Non tutte le start up vanno a quotarsi. Succede solo negli Stati Uniti, in Europa lo fanno poche, ancora meno in Italia. L’exit quindi è la vendita a una grande azienda. E l’università ha relazioni costanti e stabili con il sistema industriale. Se vedi le startup in un’ottica non solo finanziaria, le università hanno vantaggi unici rispetto a qualsiasi altro incubatore. Siamo buoni sponsor e soprattutto grandi conoscitori delle esigenze di innovazione delle aziende.

Ci resta il terzo…

Le risorse umane. Abbiamo ragazzi capaci, abili sviluppatori, sapienti tecnologi. Vito Lo Mele di Job Rapido, Antonio Tomarchio di Beintoo, solo per fare un paio di nomi, sono cresciuti al Polimi. Abbiamo un patrimonio incredibile di talenti, dobbiamo far insegnare loro che possono diventare imprenditori e non solo manager.

Che cosa farà il PoliHub che il Politecnico non ha fatto finora?

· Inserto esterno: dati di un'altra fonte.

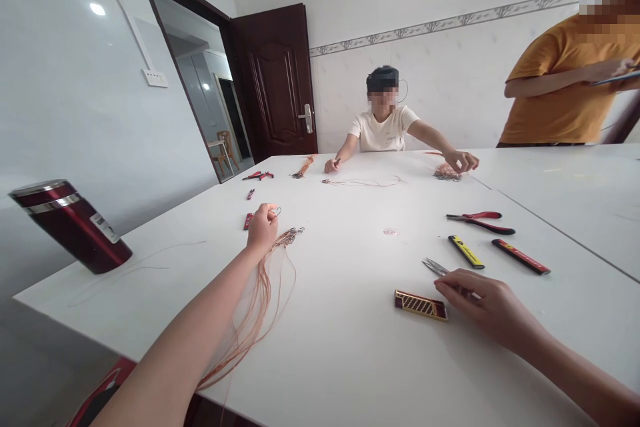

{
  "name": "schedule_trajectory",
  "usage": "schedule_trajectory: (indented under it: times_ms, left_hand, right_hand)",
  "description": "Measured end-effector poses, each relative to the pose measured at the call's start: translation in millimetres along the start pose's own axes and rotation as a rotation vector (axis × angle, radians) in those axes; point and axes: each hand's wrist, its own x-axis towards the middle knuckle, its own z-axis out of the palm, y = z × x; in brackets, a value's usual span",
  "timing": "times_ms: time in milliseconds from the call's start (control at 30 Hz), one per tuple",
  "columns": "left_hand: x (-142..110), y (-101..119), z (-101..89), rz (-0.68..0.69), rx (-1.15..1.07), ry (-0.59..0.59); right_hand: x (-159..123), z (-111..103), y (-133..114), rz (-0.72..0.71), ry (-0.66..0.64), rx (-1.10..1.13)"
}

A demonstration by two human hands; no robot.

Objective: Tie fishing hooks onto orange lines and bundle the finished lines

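One thin curved wire [279, 211] is pinched in my left hand [263, 228], just beside the hooked end of the orange cord bundle [263, 280]. Well to the bundle's right, my right hand [473, 297] grips a pointed metal tool [435, 267]. Between bundle and tool lies a gold-edged piece [421, 305]. Also right of the bundle: red-handled pliers [483, 219]; left of it, a red tumbler [75, 227]; beyond it, a seated person [383, 130].

Shows bare left forearm [200, 320], smooth, broad near frame edge, plus bare right forearm [555, 360], slimmer in view. Tapers to narrow wrists both sides. Ends in bare left hand [263, 228] and bare right hand [484, 297]. Runs out of frame higher up; can't tell sleeves.
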Motion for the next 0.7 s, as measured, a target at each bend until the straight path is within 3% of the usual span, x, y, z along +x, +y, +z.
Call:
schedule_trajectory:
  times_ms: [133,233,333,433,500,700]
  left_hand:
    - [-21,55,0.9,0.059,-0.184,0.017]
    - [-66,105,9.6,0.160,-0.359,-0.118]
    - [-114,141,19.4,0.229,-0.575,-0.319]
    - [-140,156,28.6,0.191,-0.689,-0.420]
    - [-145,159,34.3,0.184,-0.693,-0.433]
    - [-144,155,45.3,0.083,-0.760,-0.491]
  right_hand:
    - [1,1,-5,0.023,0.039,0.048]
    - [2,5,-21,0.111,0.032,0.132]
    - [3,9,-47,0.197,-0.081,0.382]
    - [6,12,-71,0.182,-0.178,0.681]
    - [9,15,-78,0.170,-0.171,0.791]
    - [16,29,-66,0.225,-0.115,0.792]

Il pay off del progetto dice “start up district e incubator”. Vogliamo far nascere un’industria, come successe nell’800 per il tessile, creando la comunanza dei migliori. Negli anni 90 abbiamo sprecato l’occasione di creare una vera industria tech. Adesso dobbiamo accelerare per recuperare il ritardo, facendo quello che non abbiamo saputo fare a partire dal 2000. Diciamo una reale cross-fertilization. Quindi primo obiettivo: creare un distretto hitech, come quello comasco della seta.

Diciamo che l’università rivendica il suo ruolo?

Certo, perché partiamo da Milano, cuore finanziario e imprenditoriale, ma l’obiettivo è creare un rapporto con tutte le facoltà tecnico-gestionali in Italia. Noi facciamo l’investimento iniziale, ma il progetto è di respiro nazionale.

Come verrà sviluppato il progetto?

Seguendo la linea district+incubator. Uno spazio fisico, vicino al Politecnico, dove creare sinergie e dove si potrà accedere anche con borse di studio.

Che cosa farà concretamente il PoliHub?

Innanzitutto un’attività di empowerment, organizzando incontri quotidiani con guru hitech, manager, imprenditori. Magari per un happy hour. Poi aprirà uno sportello, un canale di comunicazione con le competente interne al Polimi. Infine avrà il compito di agevolare i contatti e le collaborazioni con le industry di riferimento. Insomma vogliamo fare startup a vantaggio di tutto il sistema economico nazionale.